Matteo Renzi a souhaité organiser un referendum en octobre 2016 sur sa réforme constitutionnelle, qui porte notamment sur une réforme du Sénat. Cette réforme prévoit de réduire de deux-tiers le nombre des sénateurs, et de mettre fin au bicamérisme intégral qui confère à la chambre haute du Parlement les mêmes pouvoirs qu’à la la chambre des députés – et notamment celui de renverser le gouvernement. En cas de défaite, le président du Conseil italien a assuré qu’il démissionnerait de son poste. Au regard des résultats de ces élections municipales de juin 2016, il y a fort à parier que la Ligue du Nord et le M5S s’allieront contre ce referendum afin de faire tomber le gouvernement en octobre prochain.

Au travers de ces résultats, on peut également lire un échec de la stratégie politique de Matteo Renzi qui souhaitait d’une part un renouveau de la vie politique et d’autre part élargir à droite sa base électorale – les électeurs de droite préférant les candidats du M5S à ceux du PD.

Une union des partis populistes de droite

Les victoires du M5S à Rome et à Turin n’auraient pas été possibles sans le soutien d’autres partis politiques. A Rome, outre le soutien de la Ligue du Nord, Virginia Raggi a également pu compter sur le soutien au second tour de Giorgia Meloni, candidate des Frères d’Italie – Alliance nationale. Cette dernière était arrivée 3ème au premier tour avec un peu plus de 20 % des voix. Son parti est né en 2012 d’une scission du Peuple de la Liberté qui avait été créé en 2009 par Silvio Berlusconi (Forza Italia) et Gianfranco Fini (Alliance nationale). Son logo est celui du Mouvement social Italien, connu pour ses positions fascistes et nationalistes.

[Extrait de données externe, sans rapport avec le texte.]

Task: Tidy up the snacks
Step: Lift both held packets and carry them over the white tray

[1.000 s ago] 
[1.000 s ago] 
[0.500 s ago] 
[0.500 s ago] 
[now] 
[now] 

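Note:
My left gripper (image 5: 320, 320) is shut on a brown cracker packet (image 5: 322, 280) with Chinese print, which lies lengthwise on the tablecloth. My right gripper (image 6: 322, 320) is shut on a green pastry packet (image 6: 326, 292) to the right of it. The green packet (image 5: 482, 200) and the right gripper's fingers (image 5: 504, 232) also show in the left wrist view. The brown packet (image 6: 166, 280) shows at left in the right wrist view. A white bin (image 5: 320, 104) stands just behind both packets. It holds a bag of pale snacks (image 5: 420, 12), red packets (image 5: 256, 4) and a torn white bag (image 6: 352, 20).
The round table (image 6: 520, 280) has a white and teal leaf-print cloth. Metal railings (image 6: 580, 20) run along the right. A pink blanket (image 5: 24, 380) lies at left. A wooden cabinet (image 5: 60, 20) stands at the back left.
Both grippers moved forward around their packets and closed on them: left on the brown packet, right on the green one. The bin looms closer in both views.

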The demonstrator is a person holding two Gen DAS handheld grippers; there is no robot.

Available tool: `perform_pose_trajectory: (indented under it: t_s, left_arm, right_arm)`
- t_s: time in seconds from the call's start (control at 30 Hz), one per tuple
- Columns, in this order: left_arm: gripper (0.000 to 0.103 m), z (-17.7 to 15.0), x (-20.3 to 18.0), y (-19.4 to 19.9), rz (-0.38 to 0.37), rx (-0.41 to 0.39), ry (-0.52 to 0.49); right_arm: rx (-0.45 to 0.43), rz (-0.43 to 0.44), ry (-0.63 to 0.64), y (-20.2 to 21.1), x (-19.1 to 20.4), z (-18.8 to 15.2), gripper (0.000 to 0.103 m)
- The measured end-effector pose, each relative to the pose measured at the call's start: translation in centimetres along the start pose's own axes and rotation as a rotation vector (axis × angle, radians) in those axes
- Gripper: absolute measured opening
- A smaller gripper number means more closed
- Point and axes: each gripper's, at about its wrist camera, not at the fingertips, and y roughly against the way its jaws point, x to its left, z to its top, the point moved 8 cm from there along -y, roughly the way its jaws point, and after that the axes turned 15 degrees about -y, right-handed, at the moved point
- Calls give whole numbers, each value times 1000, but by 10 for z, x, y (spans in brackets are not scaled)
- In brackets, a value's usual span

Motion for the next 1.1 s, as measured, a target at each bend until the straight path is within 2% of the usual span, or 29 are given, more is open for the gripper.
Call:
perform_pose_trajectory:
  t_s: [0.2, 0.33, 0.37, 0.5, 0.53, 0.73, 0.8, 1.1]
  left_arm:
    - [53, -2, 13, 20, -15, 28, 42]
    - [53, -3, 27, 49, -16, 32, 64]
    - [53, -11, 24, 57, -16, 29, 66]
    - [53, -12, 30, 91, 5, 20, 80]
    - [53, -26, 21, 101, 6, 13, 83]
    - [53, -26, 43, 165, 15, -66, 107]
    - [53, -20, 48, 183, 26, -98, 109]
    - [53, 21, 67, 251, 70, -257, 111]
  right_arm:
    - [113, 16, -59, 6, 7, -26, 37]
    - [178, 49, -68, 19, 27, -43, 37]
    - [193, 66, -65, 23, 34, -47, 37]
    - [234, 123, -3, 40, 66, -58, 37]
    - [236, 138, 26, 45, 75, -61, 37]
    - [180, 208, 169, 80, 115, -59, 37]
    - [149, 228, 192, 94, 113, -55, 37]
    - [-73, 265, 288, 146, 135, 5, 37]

La Ligue du Nord, ancien parti régionaliste, est un parti nationaliste, allié notamment au Front national français à l’échelle européenne. Si Virginia Raggi n’a pas pris position sur l’immigration, de nombreux membres de son parti l’ont fait. Ainsi, le M5S est allié au niveau européen avec le parti britannique UKIP, leader du mouvement pro-Brexit et parti anti-immigration.

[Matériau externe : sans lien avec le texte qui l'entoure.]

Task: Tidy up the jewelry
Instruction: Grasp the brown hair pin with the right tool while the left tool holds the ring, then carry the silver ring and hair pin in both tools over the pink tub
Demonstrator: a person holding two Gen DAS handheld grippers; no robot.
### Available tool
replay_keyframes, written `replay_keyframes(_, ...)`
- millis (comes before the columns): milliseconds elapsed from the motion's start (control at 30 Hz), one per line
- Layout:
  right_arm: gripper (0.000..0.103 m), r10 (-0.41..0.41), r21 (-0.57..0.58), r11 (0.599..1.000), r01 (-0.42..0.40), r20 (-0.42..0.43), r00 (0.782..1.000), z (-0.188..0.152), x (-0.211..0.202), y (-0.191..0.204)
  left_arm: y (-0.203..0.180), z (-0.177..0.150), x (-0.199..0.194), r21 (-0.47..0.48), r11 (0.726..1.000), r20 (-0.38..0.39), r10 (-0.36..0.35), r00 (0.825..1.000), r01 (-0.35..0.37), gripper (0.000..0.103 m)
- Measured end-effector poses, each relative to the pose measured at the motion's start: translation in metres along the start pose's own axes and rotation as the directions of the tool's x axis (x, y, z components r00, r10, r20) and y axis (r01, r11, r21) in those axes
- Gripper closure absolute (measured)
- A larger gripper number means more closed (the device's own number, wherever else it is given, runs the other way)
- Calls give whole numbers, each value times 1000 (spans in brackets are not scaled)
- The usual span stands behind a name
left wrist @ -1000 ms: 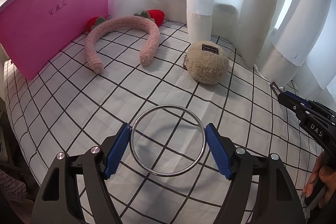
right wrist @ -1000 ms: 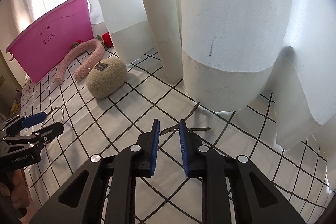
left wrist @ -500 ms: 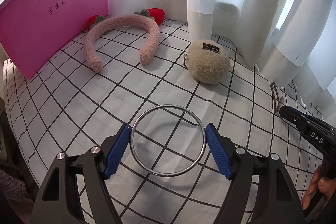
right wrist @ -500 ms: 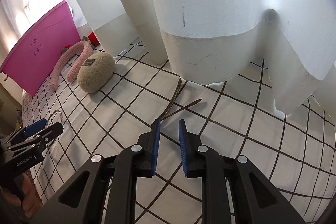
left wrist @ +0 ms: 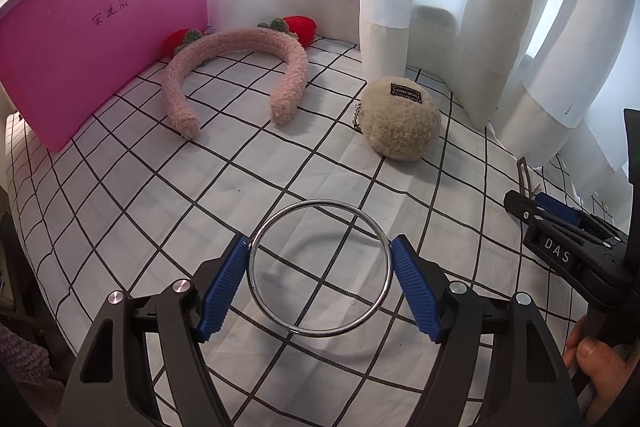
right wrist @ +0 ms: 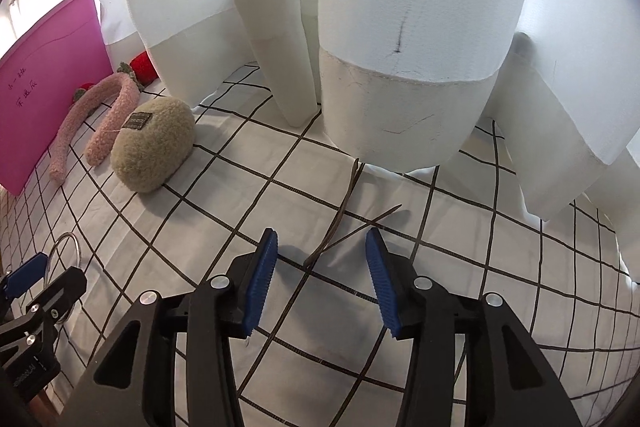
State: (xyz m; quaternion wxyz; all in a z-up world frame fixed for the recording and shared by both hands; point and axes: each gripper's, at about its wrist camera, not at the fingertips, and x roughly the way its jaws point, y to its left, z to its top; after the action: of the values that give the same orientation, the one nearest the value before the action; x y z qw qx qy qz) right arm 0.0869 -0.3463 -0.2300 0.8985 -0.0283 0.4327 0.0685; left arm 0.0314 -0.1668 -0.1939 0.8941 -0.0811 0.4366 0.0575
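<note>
My left gripper point(left wrist: 319, 245) is shut on a large silver bangle point(left wrist: 320, 202), its blue pads pressing the ring's two sides just above the checked cloth. In the right wrist view that bangle point(right wrist: 76, 241) shows at the far left. My right gripper point(right wrist: 322, 233) hovers low over a thin brown V-shaped hairpin point(right wrist: 340, 215) lying on the cloth. Its jaws are opening, and the pin's near end lies between the fingertips without touching the pads. The left wrist view shows this right gripper point(left wrist: 532, 203) at the right edge, by the hairpin point(left wrist: 522, 175).
A pink box point(left wrist: 100, 39) stands at the back left. Before it lie a fluffy pink headband point(left wrist: 240, 43) and red strawberry plush pieces point(left wrist: 300, 27). A beige plush ball with a chain point(left wrist: 400, 123) sits mid-cloth. White curtains point(right wrist: 400, 27) hang close behind the hairpin.
The right gripper's jaws have spread apart and it has come down closer to the brown hairpin. The left gripper and its bangle have stayed put.
</note>
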Motion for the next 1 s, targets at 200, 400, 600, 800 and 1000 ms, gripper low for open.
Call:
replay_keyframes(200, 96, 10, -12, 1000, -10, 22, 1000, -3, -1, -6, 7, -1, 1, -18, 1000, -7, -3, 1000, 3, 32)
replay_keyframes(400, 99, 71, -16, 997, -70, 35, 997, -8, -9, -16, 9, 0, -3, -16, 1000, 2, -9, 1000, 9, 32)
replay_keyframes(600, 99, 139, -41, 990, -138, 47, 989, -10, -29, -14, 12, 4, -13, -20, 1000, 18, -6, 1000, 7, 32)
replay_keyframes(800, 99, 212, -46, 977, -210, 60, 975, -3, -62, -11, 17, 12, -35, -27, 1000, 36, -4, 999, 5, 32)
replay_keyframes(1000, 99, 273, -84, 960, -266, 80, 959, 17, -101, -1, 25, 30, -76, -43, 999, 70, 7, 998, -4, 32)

La droite traditionnelle, quant à elle, apparaît fragilisée quand elle ne fait pas alliance avec la Ligue du Nord ou les Frères d’Italie – Alliance nationale.

* * *

Si deux idées doivent être retenues de ces élections municipales italiennes, ce sont les suivantes :

  • Invoquer la sécurité et la transparence sans prendre en compte le besoin d’une politique qui s’attaque aux problèmes structurels est aussi peu efficace que vouloir se protéger d’un ouragan avec un rouleau de papier,
  • Le rejet des citoyens des partis traditionnels au profit de partis antisystèmes se concrétise une fois de plus en Europe sans que cela n’entraîne une remise en question de la part des responsables politiques désapprouvés par les électeurs.